Drover's News

APHIS Revises Standards for ADT Tags

In recent months, APHIS has revised the Animal Disease Traceability program standards for approving new tags entering the market, with the following goals:

  • Assure that quality devices are approved.
  • Establish requirements that are comparable to other countries such as Australia and Canada.
  • Reduce the length of time for first entry to the marketplace from the current 18 to 12 months.
  • Expand guidelines to support Ultrahigh Frequency devices as well as Low Frequency devices.
  • Provide an option for device approval for companies having a track record and data for devices used as Official ID outside the United States.

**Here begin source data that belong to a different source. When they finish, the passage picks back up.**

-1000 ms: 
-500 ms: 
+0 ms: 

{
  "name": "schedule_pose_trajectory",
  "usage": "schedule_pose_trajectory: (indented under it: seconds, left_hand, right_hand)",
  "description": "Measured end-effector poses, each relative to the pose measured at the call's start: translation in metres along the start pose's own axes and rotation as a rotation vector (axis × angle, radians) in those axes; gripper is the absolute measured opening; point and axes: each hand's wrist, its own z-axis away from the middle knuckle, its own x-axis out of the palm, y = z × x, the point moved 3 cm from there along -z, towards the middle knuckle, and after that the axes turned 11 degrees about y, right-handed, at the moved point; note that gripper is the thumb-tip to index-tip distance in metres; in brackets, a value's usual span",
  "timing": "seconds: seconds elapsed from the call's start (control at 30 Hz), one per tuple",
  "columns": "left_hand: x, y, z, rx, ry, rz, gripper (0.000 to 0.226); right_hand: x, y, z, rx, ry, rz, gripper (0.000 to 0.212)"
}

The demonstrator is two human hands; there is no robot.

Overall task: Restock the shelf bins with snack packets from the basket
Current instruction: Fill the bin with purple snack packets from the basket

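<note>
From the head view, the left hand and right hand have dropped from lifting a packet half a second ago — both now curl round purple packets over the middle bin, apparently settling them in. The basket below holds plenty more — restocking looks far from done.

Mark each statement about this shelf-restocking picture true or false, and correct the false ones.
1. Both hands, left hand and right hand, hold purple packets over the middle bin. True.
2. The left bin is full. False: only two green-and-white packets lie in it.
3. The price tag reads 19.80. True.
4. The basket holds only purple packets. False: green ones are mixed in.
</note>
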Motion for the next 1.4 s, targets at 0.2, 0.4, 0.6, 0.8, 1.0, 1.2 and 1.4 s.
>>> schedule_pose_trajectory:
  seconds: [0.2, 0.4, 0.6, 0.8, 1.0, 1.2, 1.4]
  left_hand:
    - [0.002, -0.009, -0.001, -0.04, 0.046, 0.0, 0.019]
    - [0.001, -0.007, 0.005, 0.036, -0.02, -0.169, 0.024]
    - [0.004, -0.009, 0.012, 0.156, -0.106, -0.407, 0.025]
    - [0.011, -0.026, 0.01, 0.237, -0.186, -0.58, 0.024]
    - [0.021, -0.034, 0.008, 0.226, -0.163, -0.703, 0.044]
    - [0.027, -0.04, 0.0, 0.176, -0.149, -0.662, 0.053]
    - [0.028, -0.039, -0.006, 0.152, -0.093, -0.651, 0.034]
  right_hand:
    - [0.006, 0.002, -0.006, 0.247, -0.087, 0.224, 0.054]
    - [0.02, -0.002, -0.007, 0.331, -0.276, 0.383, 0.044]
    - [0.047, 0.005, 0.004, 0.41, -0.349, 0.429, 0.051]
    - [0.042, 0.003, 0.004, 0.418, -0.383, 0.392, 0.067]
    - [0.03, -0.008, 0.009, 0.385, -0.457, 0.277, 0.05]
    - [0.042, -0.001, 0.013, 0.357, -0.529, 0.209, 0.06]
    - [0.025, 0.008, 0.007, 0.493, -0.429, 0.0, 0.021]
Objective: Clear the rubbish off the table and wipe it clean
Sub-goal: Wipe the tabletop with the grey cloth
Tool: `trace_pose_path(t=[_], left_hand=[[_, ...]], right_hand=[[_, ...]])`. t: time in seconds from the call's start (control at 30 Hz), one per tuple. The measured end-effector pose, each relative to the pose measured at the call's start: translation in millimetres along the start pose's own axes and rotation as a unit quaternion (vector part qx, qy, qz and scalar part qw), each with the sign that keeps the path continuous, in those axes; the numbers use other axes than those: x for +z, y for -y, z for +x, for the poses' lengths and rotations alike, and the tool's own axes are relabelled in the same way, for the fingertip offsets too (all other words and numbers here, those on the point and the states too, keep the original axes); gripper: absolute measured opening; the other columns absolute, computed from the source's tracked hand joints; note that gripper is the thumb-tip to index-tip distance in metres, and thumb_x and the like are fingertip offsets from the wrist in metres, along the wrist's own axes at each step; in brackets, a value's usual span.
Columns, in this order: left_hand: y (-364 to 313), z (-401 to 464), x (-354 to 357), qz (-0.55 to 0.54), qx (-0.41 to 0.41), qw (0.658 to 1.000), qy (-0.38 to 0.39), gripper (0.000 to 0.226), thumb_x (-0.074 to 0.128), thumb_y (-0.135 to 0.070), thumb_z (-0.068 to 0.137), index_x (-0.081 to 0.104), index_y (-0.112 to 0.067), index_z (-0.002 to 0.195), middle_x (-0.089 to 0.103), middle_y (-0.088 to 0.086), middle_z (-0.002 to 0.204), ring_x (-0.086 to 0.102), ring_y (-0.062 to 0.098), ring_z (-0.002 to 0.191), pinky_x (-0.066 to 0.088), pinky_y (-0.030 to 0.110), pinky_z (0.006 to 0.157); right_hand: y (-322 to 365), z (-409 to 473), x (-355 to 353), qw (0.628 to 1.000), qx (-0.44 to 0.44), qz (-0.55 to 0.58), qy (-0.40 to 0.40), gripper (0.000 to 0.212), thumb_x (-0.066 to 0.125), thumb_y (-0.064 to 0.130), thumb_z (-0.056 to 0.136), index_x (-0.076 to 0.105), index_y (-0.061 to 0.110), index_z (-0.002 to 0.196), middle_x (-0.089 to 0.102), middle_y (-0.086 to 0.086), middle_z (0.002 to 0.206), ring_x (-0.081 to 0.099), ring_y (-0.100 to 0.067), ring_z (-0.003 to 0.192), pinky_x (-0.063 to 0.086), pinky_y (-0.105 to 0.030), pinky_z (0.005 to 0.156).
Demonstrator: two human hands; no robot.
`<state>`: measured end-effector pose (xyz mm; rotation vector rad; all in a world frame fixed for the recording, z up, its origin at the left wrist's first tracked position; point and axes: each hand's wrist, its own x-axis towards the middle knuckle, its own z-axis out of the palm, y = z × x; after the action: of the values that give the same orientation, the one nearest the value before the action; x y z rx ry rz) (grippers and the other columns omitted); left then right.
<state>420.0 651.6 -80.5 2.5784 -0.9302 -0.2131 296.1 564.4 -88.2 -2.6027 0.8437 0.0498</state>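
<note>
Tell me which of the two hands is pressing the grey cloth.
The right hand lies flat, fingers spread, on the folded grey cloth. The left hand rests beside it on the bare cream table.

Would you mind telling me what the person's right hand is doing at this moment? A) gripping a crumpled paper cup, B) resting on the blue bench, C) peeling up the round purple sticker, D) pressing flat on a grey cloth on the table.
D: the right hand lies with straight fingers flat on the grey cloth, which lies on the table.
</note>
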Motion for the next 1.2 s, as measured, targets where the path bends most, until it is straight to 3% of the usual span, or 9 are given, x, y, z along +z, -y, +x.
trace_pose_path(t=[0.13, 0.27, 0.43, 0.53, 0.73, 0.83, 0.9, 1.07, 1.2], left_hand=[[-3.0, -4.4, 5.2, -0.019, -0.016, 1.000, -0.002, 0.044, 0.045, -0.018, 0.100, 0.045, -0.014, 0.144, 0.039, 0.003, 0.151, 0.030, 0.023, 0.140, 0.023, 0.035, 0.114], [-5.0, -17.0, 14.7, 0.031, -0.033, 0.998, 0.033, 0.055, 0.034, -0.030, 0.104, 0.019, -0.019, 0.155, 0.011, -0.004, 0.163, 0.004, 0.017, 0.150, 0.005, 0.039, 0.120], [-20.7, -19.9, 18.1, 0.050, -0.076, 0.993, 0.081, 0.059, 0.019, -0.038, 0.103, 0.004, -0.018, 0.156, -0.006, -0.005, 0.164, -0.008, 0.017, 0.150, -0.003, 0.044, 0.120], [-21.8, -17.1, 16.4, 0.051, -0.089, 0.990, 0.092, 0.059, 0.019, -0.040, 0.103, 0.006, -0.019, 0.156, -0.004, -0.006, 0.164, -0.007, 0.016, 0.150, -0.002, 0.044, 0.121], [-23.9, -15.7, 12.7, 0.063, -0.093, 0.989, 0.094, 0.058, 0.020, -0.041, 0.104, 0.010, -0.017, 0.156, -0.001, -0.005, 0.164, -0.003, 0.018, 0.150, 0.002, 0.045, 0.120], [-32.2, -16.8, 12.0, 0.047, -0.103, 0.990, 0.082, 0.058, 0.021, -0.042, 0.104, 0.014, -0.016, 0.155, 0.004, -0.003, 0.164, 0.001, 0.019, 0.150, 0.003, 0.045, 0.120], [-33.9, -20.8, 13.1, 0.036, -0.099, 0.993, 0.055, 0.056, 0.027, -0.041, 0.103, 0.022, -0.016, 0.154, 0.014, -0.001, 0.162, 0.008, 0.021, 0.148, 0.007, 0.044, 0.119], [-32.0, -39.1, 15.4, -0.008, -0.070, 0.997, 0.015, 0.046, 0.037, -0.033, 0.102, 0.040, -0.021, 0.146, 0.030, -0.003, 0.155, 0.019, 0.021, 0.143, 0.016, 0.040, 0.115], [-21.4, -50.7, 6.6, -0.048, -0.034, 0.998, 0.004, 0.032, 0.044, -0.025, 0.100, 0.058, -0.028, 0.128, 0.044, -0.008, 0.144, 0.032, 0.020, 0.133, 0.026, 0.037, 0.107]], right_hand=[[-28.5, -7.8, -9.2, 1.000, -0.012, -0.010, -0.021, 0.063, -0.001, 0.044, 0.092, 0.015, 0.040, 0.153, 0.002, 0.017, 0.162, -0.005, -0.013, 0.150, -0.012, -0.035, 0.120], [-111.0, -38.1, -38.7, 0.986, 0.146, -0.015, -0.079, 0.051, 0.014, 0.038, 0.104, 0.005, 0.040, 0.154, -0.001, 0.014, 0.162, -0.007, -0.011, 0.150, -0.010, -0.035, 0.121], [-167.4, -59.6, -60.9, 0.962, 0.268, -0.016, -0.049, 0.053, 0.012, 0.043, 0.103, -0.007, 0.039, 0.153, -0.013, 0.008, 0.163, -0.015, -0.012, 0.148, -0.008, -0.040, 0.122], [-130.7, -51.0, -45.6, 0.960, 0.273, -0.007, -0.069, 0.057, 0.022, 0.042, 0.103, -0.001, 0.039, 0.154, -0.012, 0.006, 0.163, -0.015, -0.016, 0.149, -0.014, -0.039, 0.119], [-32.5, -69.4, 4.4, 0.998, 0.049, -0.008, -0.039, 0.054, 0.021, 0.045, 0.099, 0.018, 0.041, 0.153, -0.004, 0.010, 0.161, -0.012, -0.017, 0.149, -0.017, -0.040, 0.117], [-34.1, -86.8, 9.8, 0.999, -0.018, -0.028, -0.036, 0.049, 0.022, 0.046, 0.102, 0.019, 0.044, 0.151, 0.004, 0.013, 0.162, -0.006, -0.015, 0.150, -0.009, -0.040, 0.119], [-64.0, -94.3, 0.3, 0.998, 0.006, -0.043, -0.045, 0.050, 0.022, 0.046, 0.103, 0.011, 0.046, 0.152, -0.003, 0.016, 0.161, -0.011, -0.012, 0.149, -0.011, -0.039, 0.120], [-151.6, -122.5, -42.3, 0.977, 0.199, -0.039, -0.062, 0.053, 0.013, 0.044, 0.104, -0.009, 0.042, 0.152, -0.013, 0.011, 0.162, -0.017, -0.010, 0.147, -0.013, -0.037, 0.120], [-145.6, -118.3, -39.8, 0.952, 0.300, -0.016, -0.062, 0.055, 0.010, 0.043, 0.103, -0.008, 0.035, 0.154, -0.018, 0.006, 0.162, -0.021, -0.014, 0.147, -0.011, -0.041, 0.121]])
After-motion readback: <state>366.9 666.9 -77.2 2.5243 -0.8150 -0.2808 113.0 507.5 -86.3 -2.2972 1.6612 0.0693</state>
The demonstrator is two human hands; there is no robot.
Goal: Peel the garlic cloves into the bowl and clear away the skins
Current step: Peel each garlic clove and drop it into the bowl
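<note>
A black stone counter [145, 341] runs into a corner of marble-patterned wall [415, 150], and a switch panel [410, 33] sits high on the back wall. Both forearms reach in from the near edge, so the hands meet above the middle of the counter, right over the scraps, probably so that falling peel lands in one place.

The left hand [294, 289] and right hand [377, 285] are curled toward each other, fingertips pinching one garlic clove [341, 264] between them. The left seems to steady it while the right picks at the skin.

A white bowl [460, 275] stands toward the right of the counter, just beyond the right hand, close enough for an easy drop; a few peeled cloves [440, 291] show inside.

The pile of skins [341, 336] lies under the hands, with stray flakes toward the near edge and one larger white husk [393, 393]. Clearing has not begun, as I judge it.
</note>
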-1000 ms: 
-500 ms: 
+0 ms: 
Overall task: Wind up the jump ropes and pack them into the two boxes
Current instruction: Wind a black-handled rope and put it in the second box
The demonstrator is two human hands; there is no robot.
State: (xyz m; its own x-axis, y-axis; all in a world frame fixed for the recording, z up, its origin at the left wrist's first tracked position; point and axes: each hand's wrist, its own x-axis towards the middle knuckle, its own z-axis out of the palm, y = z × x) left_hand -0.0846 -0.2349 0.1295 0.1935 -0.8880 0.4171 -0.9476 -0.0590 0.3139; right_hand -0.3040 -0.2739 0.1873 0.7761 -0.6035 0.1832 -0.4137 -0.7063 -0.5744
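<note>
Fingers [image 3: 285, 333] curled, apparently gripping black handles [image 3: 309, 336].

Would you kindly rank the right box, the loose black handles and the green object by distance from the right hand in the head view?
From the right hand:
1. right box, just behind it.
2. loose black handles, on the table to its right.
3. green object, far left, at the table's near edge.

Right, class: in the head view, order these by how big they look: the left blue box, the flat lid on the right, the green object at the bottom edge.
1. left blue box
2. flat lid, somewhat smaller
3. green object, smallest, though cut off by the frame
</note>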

The revised standards are in the process of final internal review.  The accompanying revised tag application form requires Office of Management and Budget (OMB) approval and must meet information collection requirements.  The revised form is complete, and will be submitted to OMB concurrent with the revised standards.

Until this point, APHIS has been providing the former standards to interested parties. The revised standards are now near finalization and we do not expect major changes in the process; therefore, in the interim until final clearance is obtained and OMB approval received, APHIS will provide the new standards in draft format to potential manufactures. This will provide the new tag application requirements for manufactures to begin testing, conducting field trials, gathering other requirements, and compiling their application.  

Please direct inquires to Dr. Aaron Scott at aaron.e.scott@usda.gov.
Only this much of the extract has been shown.